Calcium is a universal intracellular messenger and proper Ca2+concentrations ([Ca2+]) both in the cytosol and in the lumen of cytoplasmic organelles are essential for cell functions. Ca2+ homeostasis is achieved by a delicate pump/leak balance both at the plasma membrane and at the endomembranes, and improper Ca2+ levels result in malfunction and disease. Selective intraorganellar Ca2+measurements are best achieved by using targeted genetically encoded Ca2+ indicators (GECIs) but to calibrate the luminal fluorescent signals into accurate [Ca2+] is challenging, especially in vivo, due to the difficulty to normalize and calibrate the fluorescent signal in various tissues or conditions.
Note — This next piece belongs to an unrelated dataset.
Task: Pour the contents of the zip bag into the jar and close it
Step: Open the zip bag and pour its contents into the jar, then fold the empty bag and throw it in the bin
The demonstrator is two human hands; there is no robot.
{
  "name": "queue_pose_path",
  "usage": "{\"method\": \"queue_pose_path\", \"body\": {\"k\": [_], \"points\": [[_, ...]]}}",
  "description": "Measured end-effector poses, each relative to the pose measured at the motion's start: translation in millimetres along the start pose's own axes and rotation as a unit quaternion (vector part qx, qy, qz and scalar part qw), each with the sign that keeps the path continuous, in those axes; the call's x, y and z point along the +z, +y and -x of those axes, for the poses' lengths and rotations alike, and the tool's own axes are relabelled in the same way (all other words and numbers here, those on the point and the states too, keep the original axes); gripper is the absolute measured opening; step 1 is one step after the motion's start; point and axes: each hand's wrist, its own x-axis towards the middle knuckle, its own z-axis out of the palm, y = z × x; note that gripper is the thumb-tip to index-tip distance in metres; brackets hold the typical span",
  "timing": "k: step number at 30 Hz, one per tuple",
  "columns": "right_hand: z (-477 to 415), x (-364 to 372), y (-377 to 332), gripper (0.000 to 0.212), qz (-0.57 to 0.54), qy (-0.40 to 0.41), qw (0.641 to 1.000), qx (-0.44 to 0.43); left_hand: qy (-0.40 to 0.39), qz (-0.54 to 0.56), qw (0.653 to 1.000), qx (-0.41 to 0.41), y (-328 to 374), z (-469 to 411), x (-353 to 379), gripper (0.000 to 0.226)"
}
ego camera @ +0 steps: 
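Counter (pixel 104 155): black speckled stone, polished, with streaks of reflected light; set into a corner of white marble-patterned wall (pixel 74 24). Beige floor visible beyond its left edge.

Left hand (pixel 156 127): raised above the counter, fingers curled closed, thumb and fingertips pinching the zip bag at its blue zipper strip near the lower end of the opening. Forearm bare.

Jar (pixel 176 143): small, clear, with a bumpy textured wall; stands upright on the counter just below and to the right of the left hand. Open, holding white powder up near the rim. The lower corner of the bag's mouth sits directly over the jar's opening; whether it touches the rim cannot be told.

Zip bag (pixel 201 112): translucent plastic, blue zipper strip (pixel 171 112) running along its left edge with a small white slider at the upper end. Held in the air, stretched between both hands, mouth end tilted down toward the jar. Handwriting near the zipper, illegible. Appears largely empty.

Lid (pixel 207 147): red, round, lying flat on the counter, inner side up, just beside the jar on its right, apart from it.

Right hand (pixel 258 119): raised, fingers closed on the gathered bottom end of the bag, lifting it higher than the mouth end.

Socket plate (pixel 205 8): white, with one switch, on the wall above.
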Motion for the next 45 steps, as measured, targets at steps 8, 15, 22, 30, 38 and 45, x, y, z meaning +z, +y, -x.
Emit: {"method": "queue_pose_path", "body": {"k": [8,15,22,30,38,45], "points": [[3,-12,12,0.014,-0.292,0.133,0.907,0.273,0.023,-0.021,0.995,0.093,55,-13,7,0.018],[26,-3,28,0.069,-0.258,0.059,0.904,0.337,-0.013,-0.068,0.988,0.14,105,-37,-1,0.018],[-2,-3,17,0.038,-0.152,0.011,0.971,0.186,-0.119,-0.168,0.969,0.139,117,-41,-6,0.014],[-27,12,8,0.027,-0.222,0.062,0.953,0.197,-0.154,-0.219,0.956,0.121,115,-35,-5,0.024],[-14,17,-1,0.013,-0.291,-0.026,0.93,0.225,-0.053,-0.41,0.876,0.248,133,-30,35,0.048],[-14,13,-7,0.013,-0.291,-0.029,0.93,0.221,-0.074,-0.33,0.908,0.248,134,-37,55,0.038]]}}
We report here a procedure to calibrate the ratiometric signal of GAP (GFP-Aequorin Protein) targeted to the endo-sarcoplasmic reticulum (ER/SR) into [Ca2+]ER/SR based on imaging of fluorescence after heating the tissue at 50–52 °C, since this value coincides with that obtained in the absence of Ca2+ (Rmin). Knowledge of the dynamic range (Rmax/Rmin) and the Ca2+-affinity (KD) of the indicator permits calculation of [Ca2+] by applying a simple algorithm. We have validated this procedure in vitro using several cell types (HeLa, HEK 293T and mouse astrocytes), as well as in vivo in Drosophila. Moreover, this methodology is applicable to other low Ca2+ affinity green and red GECIs.

钙是一种普遍的细胞内信使,适当的Ca2+浓度([Ca2+])在细胞质细胞器的细胞质溶胶和管腔中是细胞功能所必需的。Ca2+稳态是通过在质膜和内膜上的微妙泵/泄漏平衡来实现的,不适当的Ca2+水平会导致功能障碍和疾病。选择性胞内Ca2+测量最好通过使用靶向遗传编码的Ca2+指标(GECIs)来实现,但要将腔内荧光信号校准为准确的[Ca2+]是具有挑战性的,特别是在体内,由于难以在各种组织或条件下标准化和校准荧光信号。我们在这里报告了一种方法,在50-52°C加热组织后,根据荧光成像将靶向肌浆内网(ER/SR)的GAP (GFP-Aequorin Protein)的比率信号校准为[Ca2+]ER/SR,因为该值与缺乏Ca2+ (Rmin)时获得的值一致。该指标的动态范围(Rmax/Rmin)和Ca2+亲和力(KD)的知识允许通过应用一个简单的算法计算[Ca2+]。我们已经在体外用几种细胞类型(HeLa、HEK 293T和小鼠星形胶质细胞)以及果蝇体内验证了这一过程。此外,该方法适用于其他低Ca2+亲和力的绿色和红色geci。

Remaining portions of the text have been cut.